▸ Work item
Each line below should be written out exactly, with none skipped.

▸ Exercise data
━━━━━━━━━━━━━━━━
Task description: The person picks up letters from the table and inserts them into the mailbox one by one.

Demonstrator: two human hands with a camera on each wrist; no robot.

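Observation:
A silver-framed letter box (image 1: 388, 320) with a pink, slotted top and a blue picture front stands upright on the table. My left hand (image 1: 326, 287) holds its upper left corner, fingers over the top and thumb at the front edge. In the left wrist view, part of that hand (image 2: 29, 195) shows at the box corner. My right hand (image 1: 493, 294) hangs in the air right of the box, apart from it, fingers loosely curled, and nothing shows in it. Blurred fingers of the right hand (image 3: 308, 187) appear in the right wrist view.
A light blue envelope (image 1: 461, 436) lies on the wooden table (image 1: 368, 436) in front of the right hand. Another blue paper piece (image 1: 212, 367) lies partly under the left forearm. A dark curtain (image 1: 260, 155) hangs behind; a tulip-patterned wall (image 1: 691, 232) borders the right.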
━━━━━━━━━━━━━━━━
▸ Solution for this problem
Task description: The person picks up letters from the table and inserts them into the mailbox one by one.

Demonstrator: two human hands with a camera on each wrist; no robot.

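Observation:
A silver-framed letter box (image 1: 388, 320) with a pink, slotted top and a blue picture front stands upright on the table. My left hand (image 1: 326, 287) holds its upper left corner, fingers over the top and thumb at the front edge. In the left wrist view, part of that hand (image 2: 29, 195) shows at the box corner. My right hand (image 1: 493, 294) hangs in the air right of the box, apart from it, fingers loosely curled, and nothing shows in it. Blurred fingers of the right hand (image 3: 308, 187) appear in the right wrist view.
A light blue envelope (image 1: 461, 436) lies on the wooden table (image 1: 368, 436) in front of the right hand. Another blue paper piece (image 1: 212, 367) lies partly under the left forearm. A dark curtain (image 1: 260, 155) hangs behind; a tulip-patterned wall (image 1: 691, 232) borders the right.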

No more work remains in this exercise.